Jimmy Deenihan and his Dáil questioner, Fianna Fáil’s Seán Ó Fearghail, both showered the NCH’s management and board with praise. They obviously haven’t spent much time in the hall, where some seats no longer pop back into an upright position when no one is sitting in them. Fire regulations specify that “all escape routes are kept unobstructed and immediately available for use” and an escape route is defined as “a route by which a person may reach a place of safety and means in relation to any point in a building, a route from that point”.

I’ve drawn the matter to the NCH’s attention on numerous occasions over the last 10 years or so. I’ve spoken to the fire authorities about the issue of seats in venues making exit difficult, and they confirmed it would be a matter of concern. There is a rolling programme in place to fix the seats, but damaged seats always remain, and, after seeing someone stumble over one of them and thinking about the consequences in an emergency, I made a formal complaint to the NCH at the beginning of April.

The NCH's Simon Taylor told me that "we need to find sufficient gaps in the hall's very busy schedule to enable the necessary work" and "the majority of the faulty seats (including all those in the stalls) will be removed for repair on April 16th and 17th and will re-installed in time for the Good Friday concerts on April 18th". But, weeks after that date, the work – it is the province of the Office of Public Works, which maintains the fabric of the building – still had not been done. Spats among board members would seem a minor issue in relation to the fundamental safety of the people who pay to attend events at the hall. Shame on all concerned.

Worth paying for a season ticket?

Some of the hall’s most stalwart supporters have been muttering into their coffee of late about other matters. One of them even told me that when they saw the details of the latest season they wondered whether it would be worth their while paying for a season ticket.

There was a lot of negative feedback about the March appearance by the Bournemouth Symphony Orchestra. Simply put, people didn't seem to feel that the quality of the playing warranted the ticket prices of €30-€70. The RTÉ NSO's subscription concerts are priced at €10-€35, and the message I was picking up was that the Bournemouth orchestra simply wasn't worth the extra cost. Much as I enjoyed Kirill Karabits's account of Prokofiev's Fifth Symphony, I wouldn't disagree. The playing of Tchaikovsky's Romeo and Juliet was pretty rough. And as much as I enjoyed Michael Collins as a clarinettist with the City of London Sinfonia in April (€20-€55), his conducting was lacklustre, and the concert as a whole came nowhere near the standards of the Irish Chamber Orchestra under Jörg Widmann nine days earlier (all tickets €20).

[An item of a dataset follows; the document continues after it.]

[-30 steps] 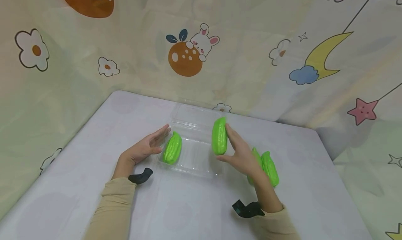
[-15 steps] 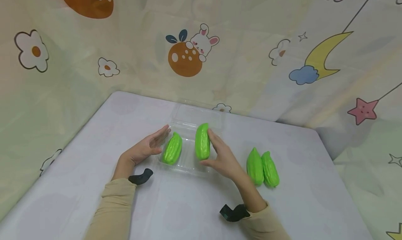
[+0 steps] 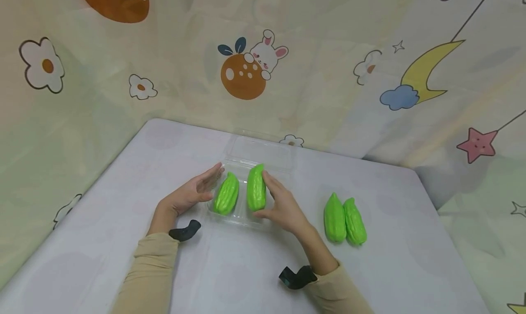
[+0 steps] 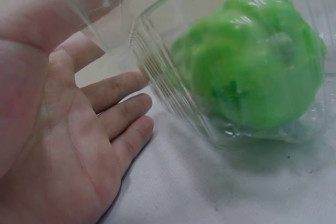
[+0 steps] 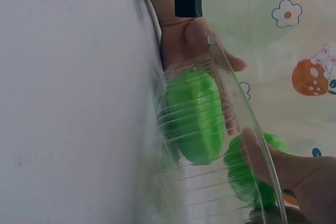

This doesn't strike me as a sustainable model, and there's no doubt that the steam has gone out of the international orchestra series in recent years. Simon Rattle's fabulous Haydn Creation with the Choir of Enlightenment and the Orchestra of the Age of Enlightenment was in a choral series. The reduction from 21 concerts last year to 16 this year is also a matter of concern at a time when the hall is seriously upping its game in non-classical areas. It seems like someone has taken their eye off the ball.